Donald Trump is a baffling presidential candidate, because many people wonder how a person could be so liked when his primary method of communication appears to be insulting people.
On Thursday, he continued that trend when he picked a fight with the pope.
Pope Francis accused Trump of not being a Christian because of Trump’s promise to build a wall along the Mexican border, if elected.
“A person who only thinks about building walls, wherever they are, and not in building bridges, is not Christian,” the pope said.
In typical Trump style, the billionaire businessman who is running for the Republican presidential nomination, called the pope’s comments about him “disgraceful.” And he suggested the Mexican government had manipulated the pope.
So how does Trump continue to get away with such behavior and outbursts?
Denigrating people seems like the last way to get popular, but when you know the social psychology of insults, it becomes easier to explain the Trump phenomenon.
Research shows that one of the primary reasons to denigrate people is to signal membership in a group: They are out, so you are in. People are always looking to belong, and Trump may represent, for some people, a particularly attractive membership opportunity. He is clear about what “his kind” of people are — the winners, the big men on campus.
When he insults people as not having these qualities, he is providing an opportunity for others to affirm themselves by joining him in the insulting chorus. They can call back to him by being insulting to the losers, too. It becomes a signaling contest, and humans engage in this type of behavior all the time, insulting people while other people are watching, chirping on Twitter and at rallies, looking for their groups.
One of my favorite social psychology experiments makes the point: Students in fraternities and sororities who wanted to signal their loyalty were especially likely to denigrate people other fraternities and sororities by judging them as “foolish” or “unintelligent” if the insults were public. The insults are not for the insulted but for the group calling out to them.

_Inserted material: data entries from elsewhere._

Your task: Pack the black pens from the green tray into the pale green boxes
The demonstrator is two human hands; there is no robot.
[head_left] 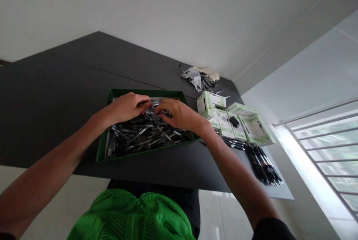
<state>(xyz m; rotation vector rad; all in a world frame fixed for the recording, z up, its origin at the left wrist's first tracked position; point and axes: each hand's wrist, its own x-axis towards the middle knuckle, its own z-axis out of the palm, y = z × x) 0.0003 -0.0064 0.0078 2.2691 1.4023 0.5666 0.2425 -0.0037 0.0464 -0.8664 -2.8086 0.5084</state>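
Note:
A green box (101,146) on the dark table holds a jumbled heap of pens (145,131) with clear and black barrels. Over its far side, my left hand (131,106) is closed, thumb and fingers pinched among the pens. Close by on the right, my right hand (179,115) curls down with its fingertips gripping at the same heap. The two hands' fingertips are near each other but apart. The ends of what they pinch are partly hidden by the fingers and blend into the pile.
Right of the box stand light green and white cartons (205,105), one open carton (257,130) on its side. Rows of black pens (263,165) lie near the table's right edge. White gloves (192,77) and loose pens (206,83) lie by the wall. A barred window (330,154) is at right.

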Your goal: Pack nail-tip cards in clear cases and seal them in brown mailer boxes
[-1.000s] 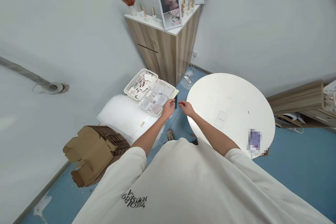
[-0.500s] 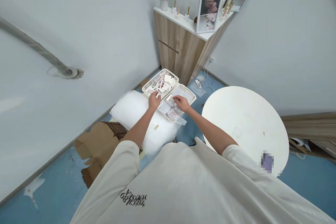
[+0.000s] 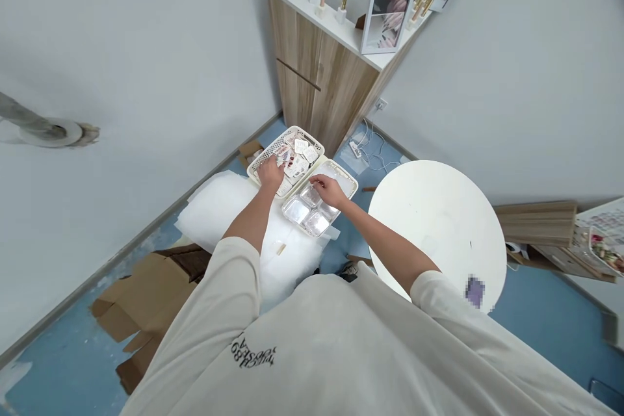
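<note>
My left hand (image 3: 270, 172) rests inside a white plastic basket (image 3: 305, 138), touching a pile of small printed cards (image 3: 297, 161). My right hand (image 3: 330, 191) hangs just above a clear compartment tray (image 3: 344, 177) beside the basket, its fingers pinched together. Whether either hand grips anything is hard to see. Several silvery clear packets (image 3: 308, 213) lie in the tray's compartments. Below both forearms, a puffy white plastic-wrapped bundle (image 3: 229, 214) lies under the basket's near side.
A round white tabletop (image 3: 439, 221) stands to the right of my right arm. Flattened cardboard (image 3: 141, 312) lies on the blue floor at lower left. A wooden cabinet (image 3: 322, 71) stands behind the basket, and a power strip (image 3: 355, 150) with cables lies near it.
Both hands have moved from the tray's near edge onto the containers, my left into the basket and my right over the tray. The head view has swung, shifting the room.
</note>
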The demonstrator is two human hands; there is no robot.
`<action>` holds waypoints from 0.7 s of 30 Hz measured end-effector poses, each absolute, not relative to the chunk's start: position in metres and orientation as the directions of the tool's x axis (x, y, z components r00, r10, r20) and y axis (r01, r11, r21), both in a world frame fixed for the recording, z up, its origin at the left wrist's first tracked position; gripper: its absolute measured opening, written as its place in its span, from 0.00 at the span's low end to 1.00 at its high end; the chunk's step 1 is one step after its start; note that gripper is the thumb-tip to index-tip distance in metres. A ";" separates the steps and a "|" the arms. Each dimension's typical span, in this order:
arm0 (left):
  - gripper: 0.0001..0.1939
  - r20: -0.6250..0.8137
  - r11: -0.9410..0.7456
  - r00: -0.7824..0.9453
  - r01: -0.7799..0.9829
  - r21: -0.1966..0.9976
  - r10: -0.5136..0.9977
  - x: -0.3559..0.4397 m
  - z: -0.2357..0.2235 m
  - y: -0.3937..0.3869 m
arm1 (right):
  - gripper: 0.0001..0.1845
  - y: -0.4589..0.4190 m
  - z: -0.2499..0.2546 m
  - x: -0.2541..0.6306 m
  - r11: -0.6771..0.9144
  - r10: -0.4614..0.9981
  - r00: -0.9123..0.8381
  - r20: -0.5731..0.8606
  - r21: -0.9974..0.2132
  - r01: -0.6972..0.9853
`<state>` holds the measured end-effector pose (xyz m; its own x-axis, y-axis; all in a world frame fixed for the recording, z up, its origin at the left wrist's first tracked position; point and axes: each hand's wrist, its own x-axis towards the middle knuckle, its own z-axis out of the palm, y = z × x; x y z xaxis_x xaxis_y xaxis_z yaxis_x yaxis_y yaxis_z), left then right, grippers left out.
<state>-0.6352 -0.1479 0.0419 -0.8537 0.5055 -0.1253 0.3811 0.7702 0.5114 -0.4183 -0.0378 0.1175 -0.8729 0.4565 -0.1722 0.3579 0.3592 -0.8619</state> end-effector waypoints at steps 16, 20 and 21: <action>0.16 -0.053 0.714 -0.808 0.484 0.506 0.586 -0.639 0.065 -0.164 | 0.17 -0.028 0.110 -0.408 0.283 0.471 -0.858 -0.204 -0.887 0.366; 0.16 0.033 0.697 -0.828 0.492 0.521 0.560 -0.642 0.077 -0.174 | 0.16 -0.033 0.109 -0.405 0.259 0.466 -0.859 -0.211 -0.896 0.361; 0.16 0.056 0.693 -0.833 0.493 0.527 0.550 -0.642 0.080 -0.176 | 0.16 -0.035 0.108 -0.404 0.253 0.464 -0.860 -0.212 -0.899 0.357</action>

This process only works if it is linked with warmth within the group.
On Twitter, Trump is friendly and chatty with people who support him, especially if they try to get his attention by insulting nonbelievers. “Trump pummels his opponents — and the press” one recent tweet said from someone named John to a few hundred followers — and Trump retweeted it to 5.75 million. He commonly quotes ordinary folks’ tweets and says “Thanks!!!!” to them as if they were his best friends.
Look at the entirety of Trump’s speeches.
The sound bite gets a lot of negative media attention, but in between those moments he is personal, leaning forward on his podium, laughing as if he were talking to people he knows at a dinner party. He has some gestures that look as if he is almost embracing the crowd, gathering them in.
His supporters won’t ever abandon him because “club” members are forgiving of their leaders. A recent set of studies affirms this: People don’t mind if the captain of their favorite soccer team loses his temper, yelling and cursing at the referee. In fact, they like it. If the captain of another team behaves this way, people find it unseemly.
It’s all a matter of which group you are in — the “in” group or the “out” group.
What might stop Trump’s current magic? One way that the denigration/friendship cycle could end is if he insults too many people and it becomes confusing just who is in his circle.
This type of mistake is likely, because he is inconsistent in his affections. He has registered in both political parties, after all, and seems to have held every possible political position.
It is always a sad day when you realize the friend who is so gossipy and fun with you, always with a snarky comment to make you laugh about everyone else, is also similarly snarky to other people about you. It makes it so that the us-against-them bond becomes more tenuous, and group sentiment dissolves.
So, the best thing for Trump detractors would be for him to keep talking until he shirks his fraternity and shatters the illusions of friendship to such as extent that he is left essentially alone, a group of one against everyone else.
Julie Irwin is a professor in the Department of Marketing in the McCombs School of Business at The University of Texas at Austin.